As far as the victimless crime goes. For the most part it's true. If you choose to go out of bounds, and have a successful run (most do, which is part of the problem) than there isn't really any harm. The problem comes when something bad does happen and now you have rescuers potentially putting their life in danger. This isn't just a ducking a rope thing at the resort, but a problem all backcountry users must evaluate. If I am riding at Berthoud pass and break my leg on an avalanche slope, rescuers will be putting their necks on the line to get me out of there. Just like as if the same thing happened by going out of bounds from a resort.


----------



## Guest (Feb 23, 2010)

I seen someone getting yelled at by the ski patrol for going out of bounds and they were telling him to give them his pass and he wouldn't. Then he started skating away and strapped in and started whipping down the mountain and the ski patrol started chasing him and were calling for backup on their walkie talkies. I couldn't stop laughin and until this day I wonder if he got away.


----------



## ShredLife (Feb 6, 2010)

MauiWowie said:


> and until this day I wonder if he got away.


i did THAT time :cheeky4:


----------



## Slinky (Nov 11, 2009)

Ride Jay Peak....ducking ropes is not only tollerated, its a way of life!


----------



## Mysticfalcon (Nov 27, 2007)

Slinky said:


> Ride Jay Peak....ducking ropes is not only tollerated, its a way of life!


What ropes?


But I do get what the guys out west are saying. East coast ropes and west coast ropes are usually there for different reasons. Over here a lot of resorts rope off everything that isn't a groomer. They seem to thing that glades are stupid and resorts shouldn't allow people to enter the trees.


----------



## CaptT (Sep 23, 2009)

I have ducked ropes and also "illegally shuttled"....never been caught cuz I always grease the wheels...(that and I worked there for 7yrs and have dirt on almost everyone with athority) but....when I duck....I duck out then come back in......the way Powder is set up this is possible in a couple spots.... the reason there is a rope is because if you go left and don't stay on top of the ridge you will be lost in Lefties.....I know where this is.....others do not, and have been stuck hiking for a very long time....(well not for kill but he isn't human so....) My motto is "know before you go".....if I am at ANY other resort...I do not do this.....I don't know the area well enough to do it safely.....


----------



## Lives2fly (Feb 8, 2010)

I have been climbing and mountianeering for years and there are no boundries, no patrols and no rules. Each climber takes responsibility for his own safety and that of his climbing partners.

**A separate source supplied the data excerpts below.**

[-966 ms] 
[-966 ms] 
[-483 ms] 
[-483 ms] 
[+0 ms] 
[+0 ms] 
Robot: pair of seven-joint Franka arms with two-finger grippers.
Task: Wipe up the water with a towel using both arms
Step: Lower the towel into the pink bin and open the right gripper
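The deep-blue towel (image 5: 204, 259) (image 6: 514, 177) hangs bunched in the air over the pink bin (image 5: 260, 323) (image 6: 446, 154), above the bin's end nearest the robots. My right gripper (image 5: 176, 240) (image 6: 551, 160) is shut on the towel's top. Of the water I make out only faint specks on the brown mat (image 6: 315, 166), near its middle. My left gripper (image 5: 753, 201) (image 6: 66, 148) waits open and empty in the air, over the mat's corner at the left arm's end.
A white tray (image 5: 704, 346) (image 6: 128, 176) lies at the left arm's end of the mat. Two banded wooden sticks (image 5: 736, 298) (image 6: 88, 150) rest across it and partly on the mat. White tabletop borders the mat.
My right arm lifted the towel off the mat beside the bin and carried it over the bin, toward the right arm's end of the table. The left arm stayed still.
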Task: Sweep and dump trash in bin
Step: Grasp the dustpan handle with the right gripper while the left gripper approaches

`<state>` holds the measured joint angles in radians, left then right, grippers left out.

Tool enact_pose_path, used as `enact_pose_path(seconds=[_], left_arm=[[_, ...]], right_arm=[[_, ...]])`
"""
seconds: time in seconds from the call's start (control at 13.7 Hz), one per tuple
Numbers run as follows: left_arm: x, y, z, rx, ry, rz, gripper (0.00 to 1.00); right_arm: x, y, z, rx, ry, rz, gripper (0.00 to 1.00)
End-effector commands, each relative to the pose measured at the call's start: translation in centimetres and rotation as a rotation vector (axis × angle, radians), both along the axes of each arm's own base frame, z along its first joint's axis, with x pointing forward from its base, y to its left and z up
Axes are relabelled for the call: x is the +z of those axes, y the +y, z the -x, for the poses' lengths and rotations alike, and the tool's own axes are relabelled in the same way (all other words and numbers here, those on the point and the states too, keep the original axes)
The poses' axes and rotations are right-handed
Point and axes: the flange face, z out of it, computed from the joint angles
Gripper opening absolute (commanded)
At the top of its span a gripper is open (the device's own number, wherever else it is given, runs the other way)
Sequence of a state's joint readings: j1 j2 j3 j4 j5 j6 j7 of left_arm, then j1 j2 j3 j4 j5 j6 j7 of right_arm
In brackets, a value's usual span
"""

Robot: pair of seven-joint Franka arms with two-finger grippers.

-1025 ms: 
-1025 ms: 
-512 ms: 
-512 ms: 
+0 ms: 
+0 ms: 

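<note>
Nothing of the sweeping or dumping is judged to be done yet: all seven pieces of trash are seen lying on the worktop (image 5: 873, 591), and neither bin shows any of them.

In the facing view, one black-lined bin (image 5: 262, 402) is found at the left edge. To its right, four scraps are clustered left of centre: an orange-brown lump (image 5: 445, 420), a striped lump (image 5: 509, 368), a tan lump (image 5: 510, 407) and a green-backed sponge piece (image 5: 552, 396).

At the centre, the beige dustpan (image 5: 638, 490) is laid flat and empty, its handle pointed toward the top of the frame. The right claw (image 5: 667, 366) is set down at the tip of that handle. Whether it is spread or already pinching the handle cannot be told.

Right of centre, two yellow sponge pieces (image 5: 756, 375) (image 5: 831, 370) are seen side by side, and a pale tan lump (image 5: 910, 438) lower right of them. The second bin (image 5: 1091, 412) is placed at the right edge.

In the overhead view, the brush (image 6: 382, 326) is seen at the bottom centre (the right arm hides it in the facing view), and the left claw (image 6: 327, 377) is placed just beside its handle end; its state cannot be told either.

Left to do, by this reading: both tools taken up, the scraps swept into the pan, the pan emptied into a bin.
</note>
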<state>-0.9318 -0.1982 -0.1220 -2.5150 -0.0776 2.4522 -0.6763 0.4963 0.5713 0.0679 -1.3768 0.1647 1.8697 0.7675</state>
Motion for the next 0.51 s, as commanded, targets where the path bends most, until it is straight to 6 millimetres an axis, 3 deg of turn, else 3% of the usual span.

Its been quite an experience for me to go to ski resorts and discover mountains rurned into some kind of theme park with fences and ropes and bars and resteraunts!

I take every opportunity to ride ungroomed parts of the mountains and in the UK at least no one can stop me. Its illegal to restrict access to land for "recreational purposes" 

Means i get to burn "No Camping" signs aswell


----------



## Slinky (Nov 11, 2009)

Mysticfalcon said:


> What ropes?
> 
> 
> But I do get what the guys out west are saying. East coast ropes and west coast ropes are usually there for different reasons. Over here a lot of resorts rope off everything that isn't a groomer. They seem to thing that glades are stupid and resorts shouldn't allow people to enter the trees.


well they have those little orange ribbons that say, you go past this..good luck lol


----------



## mallrat (Oct 27, 2009)

I had 3 friends get caught all at different times. THis was back when I was working at Winter Park and had a LOT of pull with the higher ups in Ski patrol. I got all of them there passes back but they had to go to some classes and were without them for a week after I got them back for them (which equaled almost 3 weeks for 1 of them).


----------



## Mysticfalcon (Nov 27, 2007)

Slinky said:


> well they have those little orange ribbons that say, you go past this..good luck lol


----------



## ShredLife (Feb 6, 2010)

thats cool that they let you guys do that.

i know its the east coast, but i'm surprised to see a sign like that with absolutely no mention of avalanche gear or avy danger...:dunno:


----------



## Mysticfalcon (Nov 27, 2007)

This pic is from the most open spot I found out there. So far our winter snowfall is only about 180" There might be a time when there is avy danger out there but right now is definitely not it.


----------



## tooscoops (Aug 17, 2007)

yeah.. if you are talking about a small resort... like where i am now in ontario, there is no point. patrols find you quick and the slight reward of fresh tracks is not worth it for 4 minutes.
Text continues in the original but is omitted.